St. Theophan the Recluse

St. Theophan the Recluse (1815-1894) was born George Govorov in central Russia, near Orlov. His father was a parish priest, and his father sent him to seminary to be trained to be a priest as well. He attended the Kiev Theological Academy, receiving the best theological education available. He took monastic vows, and after the vows and tonsuring, he met the staretz (holy elder, spiritual guide) Parthenii at the Kiev Caves Lavra (monastery), and later wrote about this meeting: 

The staretz said to us, You learned monks, ... you are going to work and learn and write, but you must remember above all that the most necessary thing on earth is to pray to God, to pray unceasingly with your whole heart and your whole mind. This must be the goal you will search for without interruption. A monk must start by speaking the prayer aloud, then without uttering any sound until it springs silently from him day and night.

When the holy staretz said this, I discovered that this was what I had always wanted since my early childhood, and that very day I prayed from the depth of my heart to the Lord that nobody would hinder me from remaining constantly with God.
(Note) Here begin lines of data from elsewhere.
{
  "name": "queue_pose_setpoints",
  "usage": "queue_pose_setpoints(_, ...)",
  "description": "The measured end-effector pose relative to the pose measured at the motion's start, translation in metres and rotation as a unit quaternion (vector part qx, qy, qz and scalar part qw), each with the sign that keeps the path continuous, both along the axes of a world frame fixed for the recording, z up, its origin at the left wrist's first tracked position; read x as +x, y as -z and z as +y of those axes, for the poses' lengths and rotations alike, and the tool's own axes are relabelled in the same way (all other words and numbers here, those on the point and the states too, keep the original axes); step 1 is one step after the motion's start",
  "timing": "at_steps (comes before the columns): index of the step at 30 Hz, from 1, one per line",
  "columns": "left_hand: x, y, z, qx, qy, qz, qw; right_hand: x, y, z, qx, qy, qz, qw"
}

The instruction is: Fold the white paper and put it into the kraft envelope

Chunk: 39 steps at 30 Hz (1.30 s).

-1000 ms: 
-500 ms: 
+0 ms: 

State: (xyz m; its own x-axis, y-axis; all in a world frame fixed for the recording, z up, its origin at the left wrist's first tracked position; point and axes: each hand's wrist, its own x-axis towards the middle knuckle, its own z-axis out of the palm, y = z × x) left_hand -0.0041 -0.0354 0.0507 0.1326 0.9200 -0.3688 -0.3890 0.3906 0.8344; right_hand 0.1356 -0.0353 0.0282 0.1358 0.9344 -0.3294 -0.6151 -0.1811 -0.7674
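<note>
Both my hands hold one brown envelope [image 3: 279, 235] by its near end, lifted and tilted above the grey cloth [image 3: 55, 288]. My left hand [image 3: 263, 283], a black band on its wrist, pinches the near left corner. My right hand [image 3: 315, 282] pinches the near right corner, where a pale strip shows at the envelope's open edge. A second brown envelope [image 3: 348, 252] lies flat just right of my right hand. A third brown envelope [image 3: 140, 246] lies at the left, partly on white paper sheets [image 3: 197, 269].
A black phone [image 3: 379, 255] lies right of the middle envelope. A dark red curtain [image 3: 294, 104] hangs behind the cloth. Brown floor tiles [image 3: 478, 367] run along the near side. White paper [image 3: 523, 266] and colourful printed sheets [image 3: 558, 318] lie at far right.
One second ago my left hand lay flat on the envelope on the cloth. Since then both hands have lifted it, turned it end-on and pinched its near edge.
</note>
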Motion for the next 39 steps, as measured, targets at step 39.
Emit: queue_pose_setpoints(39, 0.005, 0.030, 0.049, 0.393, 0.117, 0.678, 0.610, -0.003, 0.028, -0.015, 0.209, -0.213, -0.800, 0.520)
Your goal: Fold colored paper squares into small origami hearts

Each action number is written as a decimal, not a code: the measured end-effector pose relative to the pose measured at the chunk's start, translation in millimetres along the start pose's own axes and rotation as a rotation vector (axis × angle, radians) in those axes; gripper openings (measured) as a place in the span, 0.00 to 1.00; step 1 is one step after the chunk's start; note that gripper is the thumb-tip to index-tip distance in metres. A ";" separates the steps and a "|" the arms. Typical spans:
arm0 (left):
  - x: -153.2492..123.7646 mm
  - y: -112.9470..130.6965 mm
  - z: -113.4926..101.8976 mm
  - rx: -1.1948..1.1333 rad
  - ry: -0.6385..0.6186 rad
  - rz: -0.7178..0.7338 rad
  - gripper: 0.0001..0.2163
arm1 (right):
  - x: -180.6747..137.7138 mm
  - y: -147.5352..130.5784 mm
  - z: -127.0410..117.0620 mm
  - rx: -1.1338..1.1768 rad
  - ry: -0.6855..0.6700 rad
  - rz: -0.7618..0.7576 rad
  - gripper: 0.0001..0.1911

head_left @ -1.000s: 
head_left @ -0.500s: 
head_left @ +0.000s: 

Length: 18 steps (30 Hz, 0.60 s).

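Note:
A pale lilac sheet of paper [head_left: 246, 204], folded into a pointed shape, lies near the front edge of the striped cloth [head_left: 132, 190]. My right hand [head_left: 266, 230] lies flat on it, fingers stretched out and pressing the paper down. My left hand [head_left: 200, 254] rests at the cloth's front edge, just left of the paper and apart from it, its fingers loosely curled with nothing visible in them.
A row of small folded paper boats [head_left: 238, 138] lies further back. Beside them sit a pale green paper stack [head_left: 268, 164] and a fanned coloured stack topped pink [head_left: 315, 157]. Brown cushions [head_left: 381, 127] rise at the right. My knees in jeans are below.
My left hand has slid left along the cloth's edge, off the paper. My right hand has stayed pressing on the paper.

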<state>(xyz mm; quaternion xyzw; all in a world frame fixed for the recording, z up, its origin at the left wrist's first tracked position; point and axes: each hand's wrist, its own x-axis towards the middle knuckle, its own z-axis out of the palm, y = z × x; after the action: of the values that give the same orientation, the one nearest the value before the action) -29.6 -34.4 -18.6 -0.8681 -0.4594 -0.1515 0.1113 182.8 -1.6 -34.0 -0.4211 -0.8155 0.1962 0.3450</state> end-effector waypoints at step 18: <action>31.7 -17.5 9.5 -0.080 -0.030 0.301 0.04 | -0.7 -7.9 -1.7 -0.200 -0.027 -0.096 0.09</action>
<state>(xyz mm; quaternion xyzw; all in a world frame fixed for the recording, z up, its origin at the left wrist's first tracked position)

After graduating, he was ordained a priest. He was inspired by the life and teachings of St. Tikhon of Zadonsk, who labored to bring the great Patristic teachings to the common people. He spent many years abroad, in Jerusalem, Constantinople, and Mount Athos, the holy mountain of monasticism in Greece, and he studied, copied and collected treasures of Patristic writing that he would later translate into Russian, including extensively editing and revising the Russian Philokalia, more than doubling its original size. He became a professor and ultimately dean of the Theological Academy of St. Petersburg.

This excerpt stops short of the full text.